Malheureusement, nous avons échoué à nous implanter en Turquie. Le potentiel de marché est très significatif, mais nous sommes arrivés en avance de phase. Les pays à revenus intermédiaires posent beaucoup de défis car ils accusent un retard en matière de digitalisation et de bancarisation qui rendent la souscription aux produits que nous distribuons particulièrement complexes.

  • Si on se concentre sur l’assurance uniquement, de quels pays avons-nous beaucoup à apprendre selon votre expérience ?

L’assurance est une nouvelle business unit chez Selectra en France et nous avons pour ambition d’étendre notre modèle à l’étranger. Chaque pays dispose d’un cadre réglementaire différent en matière d’assurance pouvant occasionner des barrières à l’entrée importantes. Les pays que nous surveillons particulièrement sont l’Espagne, l’Allemagne et le Japon car nous y sommes implantés. Pour l’Espagne et l’Allemagne, ce sont des marchés qui commencent à se libéraliser sous l’impulsion de la Directive européenne sur la distribution d’assurance. Pour le Japon, plus de 30% des souscriptions d’assurance au Japon se font en ligne. C’est donc intéressant à surveiller ! Les États-Unis sont également le berceau de nombreuses innovations et un vivier important pour l’assurtech.

  • Comment choisissez-vous les partenaires avec lesquels vous collaborez ?

À la différence de nombreux comparateurs, nous souhaitons travailler avec un maximum de partenaires, pour proposer le plus grand choix possible à nos clients. Nous pensons que chaque marque possède ses valeurs ajoutées spécifiques susceptibles de convenir à une catégorie de clients.
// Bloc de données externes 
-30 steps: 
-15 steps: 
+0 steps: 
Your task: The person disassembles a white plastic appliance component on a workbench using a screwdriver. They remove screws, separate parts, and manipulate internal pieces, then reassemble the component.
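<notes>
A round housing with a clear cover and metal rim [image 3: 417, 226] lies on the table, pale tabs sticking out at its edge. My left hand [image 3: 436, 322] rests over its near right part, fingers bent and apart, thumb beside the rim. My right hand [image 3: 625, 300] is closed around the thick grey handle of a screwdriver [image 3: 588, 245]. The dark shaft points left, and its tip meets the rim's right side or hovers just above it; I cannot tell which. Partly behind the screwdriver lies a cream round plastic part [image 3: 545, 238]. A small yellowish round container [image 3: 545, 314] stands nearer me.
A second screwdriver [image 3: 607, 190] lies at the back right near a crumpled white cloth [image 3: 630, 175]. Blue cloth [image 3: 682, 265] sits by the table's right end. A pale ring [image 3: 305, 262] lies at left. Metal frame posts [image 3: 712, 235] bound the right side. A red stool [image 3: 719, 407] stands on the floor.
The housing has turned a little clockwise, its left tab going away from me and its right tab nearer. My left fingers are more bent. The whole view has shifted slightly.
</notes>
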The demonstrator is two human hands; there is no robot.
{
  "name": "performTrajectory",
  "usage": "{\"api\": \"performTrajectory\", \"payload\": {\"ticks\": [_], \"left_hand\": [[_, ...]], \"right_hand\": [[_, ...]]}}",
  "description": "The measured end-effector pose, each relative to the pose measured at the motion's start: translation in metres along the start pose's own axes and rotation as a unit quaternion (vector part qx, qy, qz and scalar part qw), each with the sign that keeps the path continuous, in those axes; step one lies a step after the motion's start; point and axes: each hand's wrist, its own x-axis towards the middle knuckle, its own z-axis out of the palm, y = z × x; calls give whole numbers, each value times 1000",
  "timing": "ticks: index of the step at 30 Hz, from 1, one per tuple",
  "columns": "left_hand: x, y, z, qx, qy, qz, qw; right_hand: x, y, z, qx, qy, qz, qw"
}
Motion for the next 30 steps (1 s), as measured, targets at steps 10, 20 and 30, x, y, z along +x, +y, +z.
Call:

Nous n’avons donc pas de critères particuliers, mais nous sommes évidemment attentifs au prix, à la qualité du service, et à la praticité des outils de souscription mis à la disposition de nos agents ou de nos clients.

  • Quels changements sont à attendre du marché des sites comparateurs ? Quelles seront les prochaines “tendances” ? 

Je pense que nous sommes sur des marchés toujours plus complexes et concurrentiels et que le pouvoir d’achat est au coeur des préoccupations des ménages, comme l’a montré la campagne présidentielle de 2022. Je crois que les comparateurs ont toute leur place dans un tel paysage, puisqu’il s’agit d’aider les consommateurs à optimiser leur pouvoir d’achat et à s’y retrouver dans la jungle des offres.

Je pense qu’il y a par contre un enjeu fort à ce que les comparateurs soient très transparents sur leurs méthodologie, pour nouer une relation de confiance avec ceux qui les utilisent. Chez Selectra, nous tenons à montrer que nos comparateurs des prix de l’énergie ou de l’accès à Internet incluent un panorama exhaustif du marché, y compris des marques non partenaires, pour conseiller au mieux les consommateurs. Nous nous attachons aussi à produire des contenus de qualité, pour que, au-delà de comparatifs, ceux qui viennent sur nos sites puissent se documenter en toute confiance.